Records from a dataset
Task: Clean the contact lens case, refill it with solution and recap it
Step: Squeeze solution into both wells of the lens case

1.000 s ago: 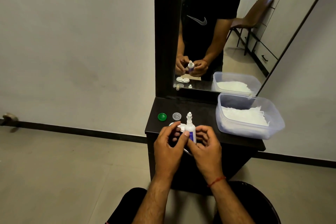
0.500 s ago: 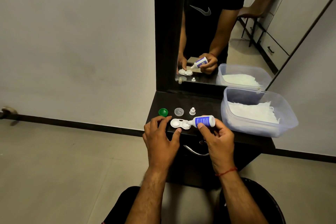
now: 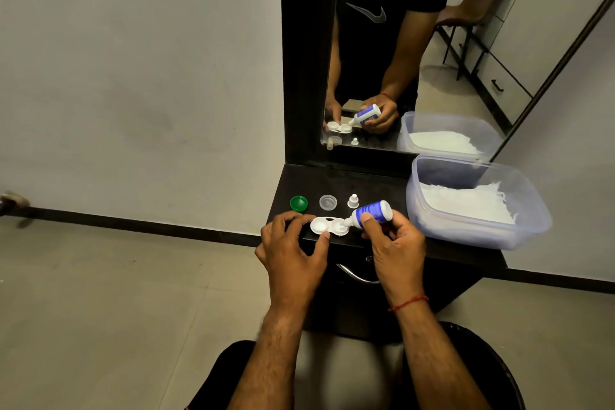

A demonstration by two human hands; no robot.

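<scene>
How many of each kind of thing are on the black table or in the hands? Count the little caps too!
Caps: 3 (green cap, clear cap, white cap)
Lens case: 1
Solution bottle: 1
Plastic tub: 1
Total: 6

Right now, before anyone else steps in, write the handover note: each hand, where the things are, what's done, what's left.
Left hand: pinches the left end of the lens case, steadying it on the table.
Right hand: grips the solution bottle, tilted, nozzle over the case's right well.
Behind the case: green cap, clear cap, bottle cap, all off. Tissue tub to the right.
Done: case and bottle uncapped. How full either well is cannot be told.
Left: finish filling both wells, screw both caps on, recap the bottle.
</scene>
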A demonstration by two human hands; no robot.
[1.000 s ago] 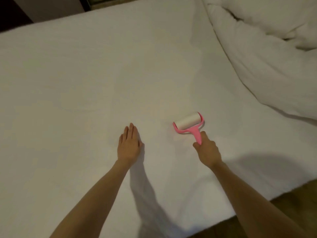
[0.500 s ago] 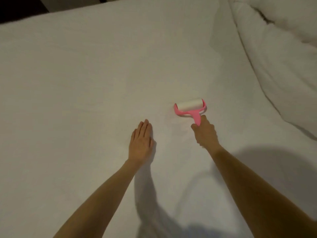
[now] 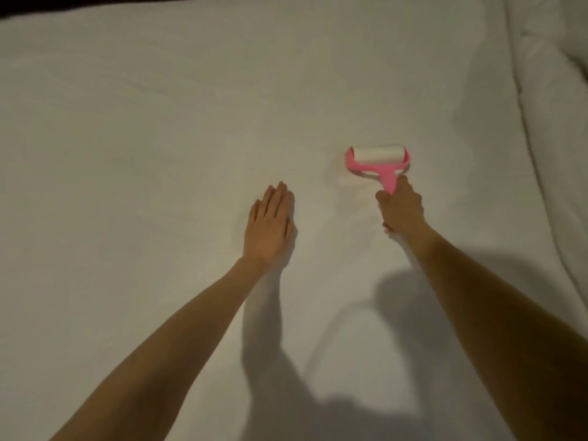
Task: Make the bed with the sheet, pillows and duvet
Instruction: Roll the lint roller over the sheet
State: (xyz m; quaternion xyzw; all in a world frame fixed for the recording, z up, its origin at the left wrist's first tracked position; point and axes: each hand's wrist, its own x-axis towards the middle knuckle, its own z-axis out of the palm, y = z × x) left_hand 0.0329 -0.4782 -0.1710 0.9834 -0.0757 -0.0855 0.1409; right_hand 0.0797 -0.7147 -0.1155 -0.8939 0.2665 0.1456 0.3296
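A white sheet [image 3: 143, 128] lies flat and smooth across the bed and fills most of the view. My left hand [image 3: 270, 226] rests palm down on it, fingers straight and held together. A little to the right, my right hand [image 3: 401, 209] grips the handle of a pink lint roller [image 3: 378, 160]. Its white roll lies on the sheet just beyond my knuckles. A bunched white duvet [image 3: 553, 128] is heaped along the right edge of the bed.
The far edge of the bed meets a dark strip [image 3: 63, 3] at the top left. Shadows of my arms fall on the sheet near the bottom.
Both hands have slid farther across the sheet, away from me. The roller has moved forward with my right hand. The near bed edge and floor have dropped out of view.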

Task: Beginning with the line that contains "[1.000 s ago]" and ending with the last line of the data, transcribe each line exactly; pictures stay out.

Result for this exercise:
[1.000 s ago] 
[0.500 s ago] 
[now] 
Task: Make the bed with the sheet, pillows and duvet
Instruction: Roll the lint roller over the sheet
State: (xyz m; quaternion xyzw; all in a world frame fixed for the recording, z up, its origin at the left wrist's first tracked position; point and axes: each hand's wrist, its own x-axis towards the middle knuckle, its own z-axis out of the palm, y = z × x) left_hand 0.0329 -0.4782 -0.1710 0.9834 -0.0757 -0.0855 0.1409; right_hand 0.0797 -0.7147 -0.1155 -0.8939 0.2665 0.1456 0.3296
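A white sheet [image 3: 143, 128] lies flat and smooth across the bed and fills most of the view. My left hand [image 3: 270, 226] rests palm down on it, fingers straight and held together. A little to the right, my right hand [image 3: 401, 209] grips the handle of a pink lint roller [image 3: 378, 160]. Its white roll lies on the sheet just beyond my knuckles. A bunched white duvet [image 3: 553, 128] is heaped along the right edge of the bed.
The far edge of the bed meets a dark strip [image 3: 63, 3] at the top left. Shadows of my arms fall on the sheet near the bottom.
Both hands have slid farther across the sheet, away from me. The roller has moved forward with my right hand. The near bed edge and floor have dropped out of view.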

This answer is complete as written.